BANDUNG – Penyandang Thalassemia di Jawa Barat (Jabar) ternyata memiliki angka tertinggi di Indonesia. Bahkan, tercatat lebih dari 9.000 atau 40 persen berada di berbagai kota di Jabar.
Ahli hematologi onkologi Rumah Sakit Hasan Sadikin (RSHS), Dr. Susi Susanah mengatakan, pihaknya akan terus gencar memberikan sosialisasi secara langsung ke masyarakat tentang Thalassemia.
’’ Kita juga gencar memberikan sosialisasi ke seluruh rumah sakit yang ada di Jabar sampai tingkat Puskesmas,” jelas Susi ketika ditemui belum lama ini.
Susi menuturkan, jumlah penyandang Thalassemia terus meningkat seiring adanya pengobatan yang ditanggung oleh pemerintah lewat Badan Penyelenggara Jaminan Sosial (BPJS) Kesehatan. Sebab, kata dia, masyarakat lebih terbuka untuk melakukan pemeriksaan.
Dia mengakui, pengetahuan masyarakat mengenai penyakit thalessemia memang masih rendah. Sehingga, masyarakat enggan memeriksakan dirinya. Padahal, resiko terkena Thalassemia faktor dari turunan juga cukup tinggi.
Susi menyebutkan, di Bandung Raya sekitar 800 orang.

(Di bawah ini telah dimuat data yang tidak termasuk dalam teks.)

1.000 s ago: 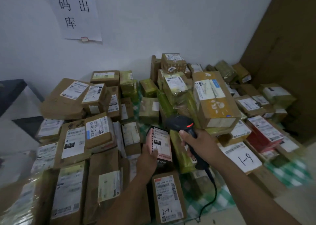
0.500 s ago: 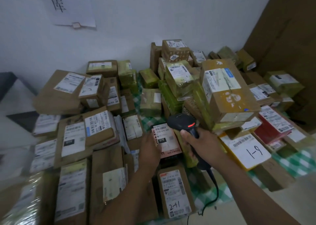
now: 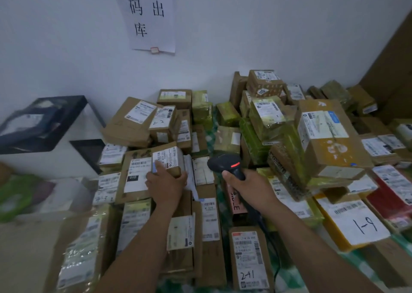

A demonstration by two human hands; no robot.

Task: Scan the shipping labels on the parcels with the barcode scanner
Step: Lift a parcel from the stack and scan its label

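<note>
We are in the middle of the job. Our left hand reaches out over the pile, and its grip is curled round the near end of a small brown box, which lies on top of a flat parcel at the left. The white label on the small brown box faces up at us. Our right hand has its grip wrapped tight round the handle of the scanner, just to the right of the box and not touching it. A little red light shines on the scanner. We think this box is the next one to scan, but the scanner does not seem to point at the label yet, so we would have to turn it left or bring the box closer. The parcels lie all over the green checked cloth, heaped high at the right. We cannot tell which ones are done. A few have numbers drawn on by hand, like the near box and the yellow parcel at the right. Maybe that means they are done, but that is only our guess. Most show no such mark, so we think a lot is left.
</note>
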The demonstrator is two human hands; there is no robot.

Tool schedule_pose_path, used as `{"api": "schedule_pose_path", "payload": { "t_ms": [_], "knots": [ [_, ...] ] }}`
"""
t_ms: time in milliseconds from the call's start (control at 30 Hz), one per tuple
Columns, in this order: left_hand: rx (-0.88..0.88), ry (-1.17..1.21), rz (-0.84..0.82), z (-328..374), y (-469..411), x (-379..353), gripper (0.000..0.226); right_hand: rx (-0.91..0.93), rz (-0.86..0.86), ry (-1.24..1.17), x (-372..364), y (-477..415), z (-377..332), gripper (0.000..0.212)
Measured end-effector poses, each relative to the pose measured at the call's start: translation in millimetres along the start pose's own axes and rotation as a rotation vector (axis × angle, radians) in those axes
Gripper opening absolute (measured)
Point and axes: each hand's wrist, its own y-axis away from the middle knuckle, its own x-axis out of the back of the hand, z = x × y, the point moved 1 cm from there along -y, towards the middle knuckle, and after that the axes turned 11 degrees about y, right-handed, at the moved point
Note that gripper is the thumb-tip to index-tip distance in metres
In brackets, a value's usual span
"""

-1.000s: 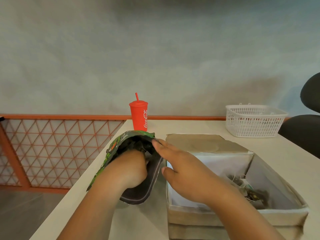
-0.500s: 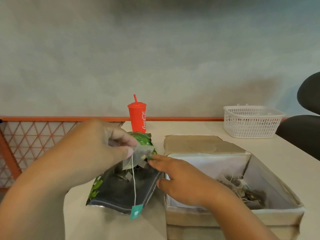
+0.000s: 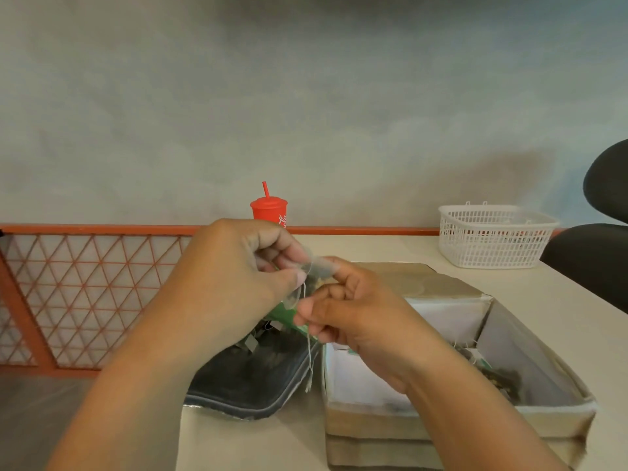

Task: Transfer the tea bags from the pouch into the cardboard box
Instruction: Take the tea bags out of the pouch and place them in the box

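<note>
A translucent tea bag [image 3: 317,270] is held up above the table between both hands. My left hand [image 3: 238,283] pinches its left edge with thumb and fingers. My right hand [image 3: 353,311] pinches its right side, and the white string [image 3: 309,362] hangs down from between them. Below lies the dark pouch [image 3: 248,375] with green print, its mouth open towards me. The open cardboard box [image 3: 441,419] sits to its right, with several tea bags [image 3: 496,375] lying at its right end.
A red lidded cup with a straw [image 3: 270,209] stands at the table's back behind my hands. A white plastic basket [image 3: 492,236] sits at the back right. A black chair [image 3: 598,253] is at the right edge, an orange lattice railing [image 3: 85,287] on the left.
My left hand came out of the pouch with a tea bag and lifted it. My right hand left the pouch's rim and rose to take hold of the bag too.
</note>
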Motion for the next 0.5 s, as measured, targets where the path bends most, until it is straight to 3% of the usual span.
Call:
{"api": "schedule_pose_path", "payload": {
  "t_ms": [100,333,500],
  "knots": [
    [0.03,0.005,-0.032,-4.9,-1.6,-0.6,0.025,0.022,0.056,-0.025,8.5,0.8,-2.6,0.024],
    [0.108,-0.038,-0.103,-9.4,-2.2,2.0,0.03,0.125,0.23,0.269,36.2,11.2,-19.9,0.017],
    [0.193,-0.503,-0.228,-24.3,-7.9,9.8,0.05,0.079,0.264,0.554,83.3,32.4,-29.4,0.014]
  ]
}}
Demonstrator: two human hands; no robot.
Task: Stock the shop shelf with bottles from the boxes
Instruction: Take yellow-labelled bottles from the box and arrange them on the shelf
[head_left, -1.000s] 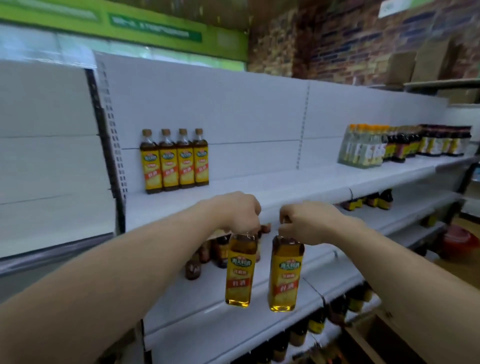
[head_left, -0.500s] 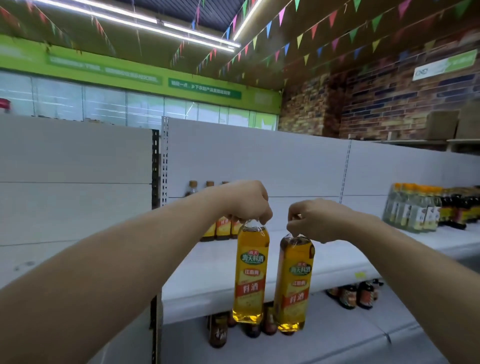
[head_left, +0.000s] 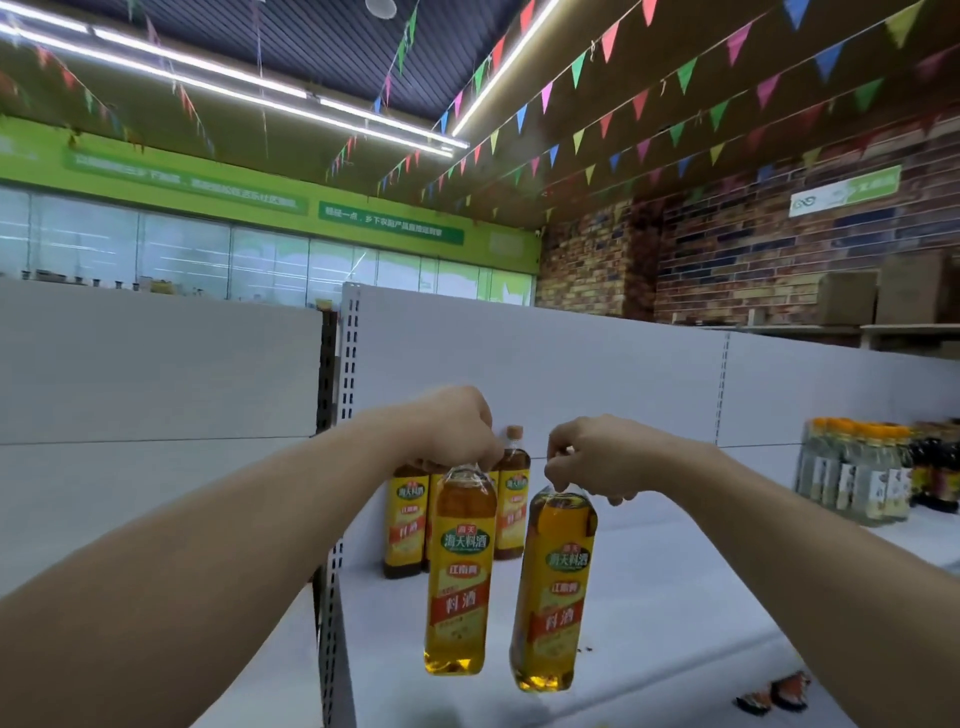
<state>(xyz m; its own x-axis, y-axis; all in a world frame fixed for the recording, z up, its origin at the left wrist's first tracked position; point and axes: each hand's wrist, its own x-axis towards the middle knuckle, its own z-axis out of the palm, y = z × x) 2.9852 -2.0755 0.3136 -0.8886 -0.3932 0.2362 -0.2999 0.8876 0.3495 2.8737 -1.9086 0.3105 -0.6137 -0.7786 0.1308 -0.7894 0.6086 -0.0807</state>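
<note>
Both bare forearms are stretched forward, and the hands are held near each other, knuckles up. The left hand (head_left: 457, 431) is curled round the top of the left bottle (head_left: 460, 571); the right hand (head_left: 592, 457), slightly lower, is curled round the top of the right bottle (head_left: 553, 592).

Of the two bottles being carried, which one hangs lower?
The right bottle, in the right hand: its base hangs lower and it leans, while the left bottle, in the left hand, is higher and nearly upright.

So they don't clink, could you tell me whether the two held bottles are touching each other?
Apart. The head view shows white shelf between the left bottle and the right bottle.
</note>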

Namun, biaya perawatan Thalassemia memang tidak murah. Untuk satu orang dalam satu kali proses pengobatan saja bisa menghabiskan biaya paling kecil 5 juta rupiah, atau bahkan mencapai 10 juta rupiah.
”Satu pasaein 350 sampai 400 juta per tahun kalau memang perawatannya betul,” kata dia.
Susi menerangkan sebagai salah satu upaya menekan angka pengidap Thalassemia terlebih dahulu harus dilakukan konseling terhadap calon pasangan yang akan menikah. Sebab, resiko Thalassemia sebagian besar timbul dari faktor turunan.
Namun apabila sudah terlanjur menikah, untuk memilikik anak harus ada pertimbangan matang. Namun, Thalasemia bisa didiktesi ketika masih dalam kandungan.
Susi menambahkan, Thlassemia adalah kelainan darah akibat adanya sel darah merah gen pembentuk globin tidak ada atau sedikit, kelainan pada sel darah merah ini mengakibatkan mudah hancur.
Susi melanjutkan, sebagai dampaknya maka zat besi akan keluar dan menumpuk pada organ lain di dalam tubuh. Zat besi inilah yang kemudian menjadi persoalan karena untuk bisa menaikan darah merah harus dilakukan transfusi darah.
penyandang juga harus selalu meminum obat untuk menurunkan zat besi. Jika dilakukan secara disiplin, maka mampu meningkatkan angka harapan hidup bagi para penderita.